For Your Family
For Your Family: Seasonal Allergies
May 3, 2010 (WLS) -- Still have the running nose and watery eyes? Lots of people do. For weeks going into it, experts predicted it was going to be one of the worst allergy seasons. So how bad is it? How much longer will the suffering last?
By the way, there is something new in the treatment of allergies. Dr. Laura Rogers, allergy and asthma specialist, visits ABC7 Chicago.
There is a very exciting development in the treatment of allergies, something that can potentially get rid of allergies, not just treat the symptoms. It has been used in Europe but is pending FDA approval.
Free Allergy/Asthma Screenings:
May is allergy and asthma awareness month, and there are free screenings going on throughout the Chicago area:
The program, sponsored by the American College of Allergy, Asthma and Immunology (ACAAI) with support from Teva Respiratory, LLC, has screened an estimated 119,000 people and referred more than half for further diagnosis. The screenings in May are part of National Allergy and Asthma Awareness Month.
This year, allergists are paying special attention to those who have difficulty breathing during or immediately after exercise and may have a condition called exercise-induced bronchoconstriction (EIB).
"Often people who cough or get short of breath when they exercise don't think of themselves as being at risk for asthma.

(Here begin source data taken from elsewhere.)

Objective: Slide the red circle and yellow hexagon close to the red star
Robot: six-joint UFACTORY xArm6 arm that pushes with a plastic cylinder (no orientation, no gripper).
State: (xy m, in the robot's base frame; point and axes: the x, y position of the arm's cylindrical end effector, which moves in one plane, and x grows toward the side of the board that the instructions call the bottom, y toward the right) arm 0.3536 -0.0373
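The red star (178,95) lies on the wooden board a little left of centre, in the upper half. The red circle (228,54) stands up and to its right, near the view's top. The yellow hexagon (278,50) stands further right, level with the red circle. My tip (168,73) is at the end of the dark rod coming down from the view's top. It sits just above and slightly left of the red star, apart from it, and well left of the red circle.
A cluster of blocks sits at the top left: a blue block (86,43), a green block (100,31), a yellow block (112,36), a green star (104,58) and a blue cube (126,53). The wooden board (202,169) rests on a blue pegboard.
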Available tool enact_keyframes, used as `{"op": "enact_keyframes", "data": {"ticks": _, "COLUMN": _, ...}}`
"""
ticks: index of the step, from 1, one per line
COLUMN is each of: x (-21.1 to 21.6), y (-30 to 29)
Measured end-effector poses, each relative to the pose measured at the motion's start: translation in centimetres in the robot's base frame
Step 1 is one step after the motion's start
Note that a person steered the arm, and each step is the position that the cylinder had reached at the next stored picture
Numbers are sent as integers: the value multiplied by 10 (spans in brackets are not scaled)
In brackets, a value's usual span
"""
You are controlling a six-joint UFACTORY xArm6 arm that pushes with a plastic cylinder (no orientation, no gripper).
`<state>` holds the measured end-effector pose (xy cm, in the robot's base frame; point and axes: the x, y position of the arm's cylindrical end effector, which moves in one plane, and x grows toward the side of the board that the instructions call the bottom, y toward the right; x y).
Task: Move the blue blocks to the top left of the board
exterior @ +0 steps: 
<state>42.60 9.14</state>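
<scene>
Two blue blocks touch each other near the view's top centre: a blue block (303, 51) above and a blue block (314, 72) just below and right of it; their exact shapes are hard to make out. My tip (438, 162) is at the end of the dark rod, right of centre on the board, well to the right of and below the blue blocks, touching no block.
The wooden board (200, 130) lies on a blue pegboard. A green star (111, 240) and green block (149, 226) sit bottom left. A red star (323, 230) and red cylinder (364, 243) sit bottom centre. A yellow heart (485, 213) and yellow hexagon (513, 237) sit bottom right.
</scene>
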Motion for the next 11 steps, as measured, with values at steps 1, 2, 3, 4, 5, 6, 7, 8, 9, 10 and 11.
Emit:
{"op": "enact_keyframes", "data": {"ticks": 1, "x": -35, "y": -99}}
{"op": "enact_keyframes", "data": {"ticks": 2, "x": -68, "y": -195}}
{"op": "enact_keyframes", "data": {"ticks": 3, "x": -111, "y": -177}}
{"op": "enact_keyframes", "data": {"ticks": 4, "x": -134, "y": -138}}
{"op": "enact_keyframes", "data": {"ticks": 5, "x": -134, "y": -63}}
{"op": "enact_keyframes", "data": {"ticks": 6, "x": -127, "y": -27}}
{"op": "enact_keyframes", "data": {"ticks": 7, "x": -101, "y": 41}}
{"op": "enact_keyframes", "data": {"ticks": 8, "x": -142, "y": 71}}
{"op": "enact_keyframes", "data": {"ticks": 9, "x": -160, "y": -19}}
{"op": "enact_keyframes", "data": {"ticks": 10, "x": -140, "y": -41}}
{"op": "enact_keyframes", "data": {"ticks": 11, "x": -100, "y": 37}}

The same goes for people who have a cough at night or get colds that settle in their chest," said allergist John Winder, M.D., chair of the Nationwide Asthma Screening Program.
"But any of these symptoms could be signs of asthma, and the screening program gives adults and children a chance to meet with an allergist who can help them identify the source of their suffering."
More than 23 million Americans, including 7 million children, have asthma. The disease is responsible for almost 4,000 deaths a year. Although the exact cause of asthma is unknown, many treatments are available to control this chronic inflammation of the airways in the lungs.
An asthma attack is often triggered by allergens such as pollen, dust and animal dander, certain drugs and food additives, respiratory infections and physical exertion such as exercise.
When people exercise, they often breathe rapidly through their mouth instead of their nose which warms and humidifies air. As a result, the cold, dry air that reaches the bronchial tubes can trigger asthma symptoms. These symptoms typically occur within five to 15 minutes from the start of exercise and may occur for several minutes after exercise has stopped. Between 80 percent to 90 percent of all people with asthma suffer some degree of exercise-induced bronchoconstriction.
"With the right diagnosis and treatment, including medication, anyone with asthma can be active," said Dr. Winder. "No one should accept anything less. If you've experienced these symptoms or just want to make sure you have good control of your asthma, attend a free screening and find relief."
During a screening, adults complete a 20-question Life Quality (LQ) Test developed by ACAAI for the program. Children under age 15 take a special test called the Kids' Asthma Check that allows them to answer questions themselves about any breathing problems. Another version of the Check is available for parents of children up to 8 years of age to complete on their child's behalf.
Participants also take a lung function test that involves blowing into a tube, and then meet with an allergist to determine if they should seek a thorough examination and diagnosis.